À moins que les États-Unis ne changent radicalement de cap après les prochaines élections, nous devrions voir les évolutions suivantes:
- en ex-Ukraine, on assiste désormais à une progression régulière des troupes russes et des villes importantes devraient être libérées dans les prochaines semaines. L’OTAN sera bientôt à la place du perdant et elle ne pourra pas y survivre, d’où une hystérie croissante et des tentatives d’escalade supplémentaire. Mais en Europe, la Russie est l’adversaire direct, et nous pouvons nous attendre à ce que les États-Unis évitent tout risque dans cette région. Il faudra demander aux Européens de prendre tous les risques et les dirigeants actuels de l’UE, totalement incapables de penser en termes de meilleur intérêt de leurs pays et de leurs citoyens, pourraient prendre de tels risques. Les conséquences pourraient être importantes, et l’Europe pourrait perdre quelques sites clés à cause d’attaques de missiles (pas nécessairement nucléaires), mais mon point de vue est que les États-Unis ne devraient pas escalader plus loin, et vont utiliser le vieux truc : « si vous ne pouvez pas vous défendre seuls, ne prenez pas cela personnellement, mais nous rentrons à la maison ».
- Au Moyen-Orient, l’armée israélienne réussit à tuer des masses de civils, mais elle est en difficulté au sud du Liban, perdant chaque jour des hommes et des chars. Le temps joue contre Netanyau et son seul espoir est d’impliquer directement les États-Unis. En cela, il est exactement comme Zelensky : incapable de gagner seul, mais incapable d’impliquer les États-Unis. Même impasse pour les deux politiciens et les deux pays.

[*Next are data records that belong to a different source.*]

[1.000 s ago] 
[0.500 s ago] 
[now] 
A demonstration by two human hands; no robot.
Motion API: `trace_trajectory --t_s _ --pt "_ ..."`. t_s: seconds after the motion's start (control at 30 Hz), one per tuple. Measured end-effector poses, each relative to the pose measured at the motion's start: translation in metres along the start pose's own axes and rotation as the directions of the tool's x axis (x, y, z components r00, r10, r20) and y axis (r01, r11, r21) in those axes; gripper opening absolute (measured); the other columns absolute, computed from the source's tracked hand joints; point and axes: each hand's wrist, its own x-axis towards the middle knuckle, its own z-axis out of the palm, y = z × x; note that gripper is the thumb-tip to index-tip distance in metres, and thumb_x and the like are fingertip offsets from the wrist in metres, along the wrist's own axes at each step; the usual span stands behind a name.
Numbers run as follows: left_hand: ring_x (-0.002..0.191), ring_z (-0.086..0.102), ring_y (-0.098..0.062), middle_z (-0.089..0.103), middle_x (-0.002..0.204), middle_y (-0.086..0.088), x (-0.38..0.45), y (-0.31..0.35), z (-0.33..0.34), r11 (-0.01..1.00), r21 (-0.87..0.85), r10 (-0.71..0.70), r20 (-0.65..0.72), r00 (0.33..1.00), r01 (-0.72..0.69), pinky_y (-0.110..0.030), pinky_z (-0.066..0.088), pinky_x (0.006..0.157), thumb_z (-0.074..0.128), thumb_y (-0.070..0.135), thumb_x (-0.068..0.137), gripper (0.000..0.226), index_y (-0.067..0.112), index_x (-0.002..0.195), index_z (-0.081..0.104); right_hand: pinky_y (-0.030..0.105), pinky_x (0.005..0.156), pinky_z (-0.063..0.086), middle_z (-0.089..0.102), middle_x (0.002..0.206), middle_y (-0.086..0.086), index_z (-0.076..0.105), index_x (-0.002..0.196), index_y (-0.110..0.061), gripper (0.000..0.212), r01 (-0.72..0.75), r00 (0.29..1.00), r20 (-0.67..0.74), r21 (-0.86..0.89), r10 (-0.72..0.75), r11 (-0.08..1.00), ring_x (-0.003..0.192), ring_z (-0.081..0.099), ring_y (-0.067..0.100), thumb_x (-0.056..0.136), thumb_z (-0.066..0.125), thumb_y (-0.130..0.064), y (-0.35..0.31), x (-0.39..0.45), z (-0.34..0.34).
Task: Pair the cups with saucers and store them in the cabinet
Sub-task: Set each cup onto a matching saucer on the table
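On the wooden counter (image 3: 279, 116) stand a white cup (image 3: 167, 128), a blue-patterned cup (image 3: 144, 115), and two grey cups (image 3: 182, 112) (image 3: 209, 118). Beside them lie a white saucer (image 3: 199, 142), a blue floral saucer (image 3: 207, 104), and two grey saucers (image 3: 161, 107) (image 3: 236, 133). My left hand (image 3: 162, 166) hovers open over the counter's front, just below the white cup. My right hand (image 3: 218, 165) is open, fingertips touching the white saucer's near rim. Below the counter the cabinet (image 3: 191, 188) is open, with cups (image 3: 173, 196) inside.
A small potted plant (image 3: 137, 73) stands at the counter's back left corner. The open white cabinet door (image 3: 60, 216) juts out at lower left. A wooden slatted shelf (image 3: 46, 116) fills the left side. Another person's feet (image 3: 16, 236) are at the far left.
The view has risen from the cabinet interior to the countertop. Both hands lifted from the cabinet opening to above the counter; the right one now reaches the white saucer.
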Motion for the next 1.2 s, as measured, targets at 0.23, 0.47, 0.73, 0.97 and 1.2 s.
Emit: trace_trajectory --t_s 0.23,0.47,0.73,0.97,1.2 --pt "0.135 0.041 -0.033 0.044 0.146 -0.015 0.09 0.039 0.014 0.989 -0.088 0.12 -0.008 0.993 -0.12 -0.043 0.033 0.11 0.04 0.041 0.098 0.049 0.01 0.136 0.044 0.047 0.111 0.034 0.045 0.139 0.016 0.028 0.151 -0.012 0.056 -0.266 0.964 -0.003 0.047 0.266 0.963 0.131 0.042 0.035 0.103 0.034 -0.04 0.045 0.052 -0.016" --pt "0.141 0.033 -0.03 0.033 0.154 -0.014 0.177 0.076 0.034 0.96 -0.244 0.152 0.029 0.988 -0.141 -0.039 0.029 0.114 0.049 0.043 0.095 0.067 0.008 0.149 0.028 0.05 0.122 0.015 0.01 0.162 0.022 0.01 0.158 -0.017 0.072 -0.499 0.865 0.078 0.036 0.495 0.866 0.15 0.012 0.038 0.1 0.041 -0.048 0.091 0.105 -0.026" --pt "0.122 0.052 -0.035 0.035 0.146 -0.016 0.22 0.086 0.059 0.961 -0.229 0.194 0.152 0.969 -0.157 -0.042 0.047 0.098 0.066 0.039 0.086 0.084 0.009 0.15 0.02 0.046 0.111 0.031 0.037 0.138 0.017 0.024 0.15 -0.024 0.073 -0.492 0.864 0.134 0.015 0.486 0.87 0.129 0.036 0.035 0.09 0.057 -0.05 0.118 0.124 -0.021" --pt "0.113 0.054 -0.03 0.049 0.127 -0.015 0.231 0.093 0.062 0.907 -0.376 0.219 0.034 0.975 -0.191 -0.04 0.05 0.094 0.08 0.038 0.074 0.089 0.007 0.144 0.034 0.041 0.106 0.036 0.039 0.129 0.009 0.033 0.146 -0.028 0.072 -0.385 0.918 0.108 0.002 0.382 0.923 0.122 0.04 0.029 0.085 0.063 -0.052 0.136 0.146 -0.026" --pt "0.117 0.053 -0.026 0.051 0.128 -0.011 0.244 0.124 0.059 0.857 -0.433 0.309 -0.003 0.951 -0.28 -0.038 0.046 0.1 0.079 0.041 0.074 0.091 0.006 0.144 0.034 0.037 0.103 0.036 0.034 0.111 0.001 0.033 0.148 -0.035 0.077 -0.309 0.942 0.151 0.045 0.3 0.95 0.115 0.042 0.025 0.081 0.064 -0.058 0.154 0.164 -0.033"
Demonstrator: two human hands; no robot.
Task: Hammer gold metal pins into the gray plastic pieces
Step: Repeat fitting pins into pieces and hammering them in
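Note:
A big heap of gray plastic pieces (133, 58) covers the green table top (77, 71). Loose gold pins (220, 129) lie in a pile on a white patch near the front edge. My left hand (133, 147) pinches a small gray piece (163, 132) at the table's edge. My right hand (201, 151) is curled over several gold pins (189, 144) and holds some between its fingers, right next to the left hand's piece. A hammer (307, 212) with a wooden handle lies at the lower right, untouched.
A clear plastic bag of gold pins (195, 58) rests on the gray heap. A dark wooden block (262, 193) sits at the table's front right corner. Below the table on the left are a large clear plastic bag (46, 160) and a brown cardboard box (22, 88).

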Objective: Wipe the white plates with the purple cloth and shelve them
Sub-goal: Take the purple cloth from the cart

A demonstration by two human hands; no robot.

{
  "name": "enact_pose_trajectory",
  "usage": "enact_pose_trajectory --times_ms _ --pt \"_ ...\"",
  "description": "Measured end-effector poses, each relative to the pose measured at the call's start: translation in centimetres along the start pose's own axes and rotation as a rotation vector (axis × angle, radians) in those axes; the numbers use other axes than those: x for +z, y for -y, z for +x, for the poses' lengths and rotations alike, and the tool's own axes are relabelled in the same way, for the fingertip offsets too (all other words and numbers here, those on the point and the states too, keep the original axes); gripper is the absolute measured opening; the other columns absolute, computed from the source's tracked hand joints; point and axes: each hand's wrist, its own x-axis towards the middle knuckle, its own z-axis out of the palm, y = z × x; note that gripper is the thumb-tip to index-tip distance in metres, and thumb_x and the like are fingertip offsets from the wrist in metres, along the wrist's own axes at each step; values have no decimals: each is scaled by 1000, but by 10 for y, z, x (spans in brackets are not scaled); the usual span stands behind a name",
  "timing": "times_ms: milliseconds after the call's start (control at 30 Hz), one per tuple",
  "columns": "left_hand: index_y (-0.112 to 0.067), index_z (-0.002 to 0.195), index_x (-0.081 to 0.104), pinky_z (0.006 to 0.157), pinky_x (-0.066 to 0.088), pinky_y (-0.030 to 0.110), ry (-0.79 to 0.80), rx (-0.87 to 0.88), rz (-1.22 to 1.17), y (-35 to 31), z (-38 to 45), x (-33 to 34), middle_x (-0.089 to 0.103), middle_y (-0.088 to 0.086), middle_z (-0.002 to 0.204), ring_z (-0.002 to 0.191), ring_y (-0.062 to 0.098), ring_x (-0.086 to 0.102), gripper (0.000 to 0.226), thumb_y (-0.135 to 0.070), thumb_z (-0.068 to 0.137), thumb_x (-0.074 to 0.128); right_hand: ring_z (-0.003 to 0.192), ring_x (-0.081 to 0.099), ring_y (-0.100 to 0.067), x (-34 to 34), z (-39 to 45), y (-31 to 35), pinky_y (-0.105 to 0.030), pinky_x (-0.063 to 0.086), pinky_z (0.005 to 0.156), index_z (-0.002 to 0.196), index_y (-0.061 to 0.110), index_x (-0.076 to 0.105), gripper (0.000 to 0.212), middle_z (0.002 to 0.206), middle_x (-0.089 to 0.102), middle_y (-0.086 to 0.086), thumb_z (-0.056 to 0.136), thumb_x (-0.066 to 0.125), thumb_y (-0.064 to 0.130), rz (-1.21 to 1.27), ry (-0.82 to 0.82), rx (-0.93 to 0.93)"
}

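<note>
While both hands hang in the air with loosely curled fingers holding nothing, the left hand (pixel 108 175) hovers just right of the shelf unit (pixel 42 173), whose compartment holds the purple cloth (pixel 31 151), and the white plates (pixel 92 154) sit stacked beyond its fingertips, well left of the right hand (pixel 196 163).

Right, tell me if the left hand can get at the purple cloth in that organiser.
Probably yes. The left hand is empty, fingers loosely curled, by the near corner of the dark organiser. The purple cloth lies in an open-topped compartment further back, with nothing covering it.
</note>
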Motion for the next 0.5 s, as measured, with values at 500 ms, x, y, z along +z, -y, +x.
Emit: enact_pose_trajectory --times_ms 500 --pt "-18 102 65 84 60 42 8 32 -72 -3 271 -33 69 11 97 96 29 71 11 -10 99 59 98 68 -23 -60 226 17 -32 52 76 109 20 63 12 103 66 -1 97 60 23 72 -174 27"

- À Taiwan et en Corée du Sud, nous pouvons nous attendre à ce que les États-Unis prennent davantage de risques, puisque le principal adversaire est la Chine et que la Russie pourrait être moins encline à s’impliquer. Cependant, si les deux camps concluent des alliances militaires plus formelles, le risque de voir la Russie directement ou indirectement impliquée augmente. Le récent accord signé entre la Russie et la Corée du Nord va dans ce sens.
Dans l’ensemble, de moins en moins d’obstacles empêchent une confrontation militaire plus généralisée, mais limitée à un certain nombre de points chauds où tous les acteurs stratégiquement importants (États-Unis, Russie, Chine, Iran – et non, l’UE n’est pas dans la liste) peuvent garder suffisamment de contrôle sur la situation pour éviter un duel nucléaire direct. Tout le reste est possible, et ceux qui paieront le prix fort seront les petits pays utilisés comme proxy. Regardez ce qui reste de l’Ukraine pour comprendre.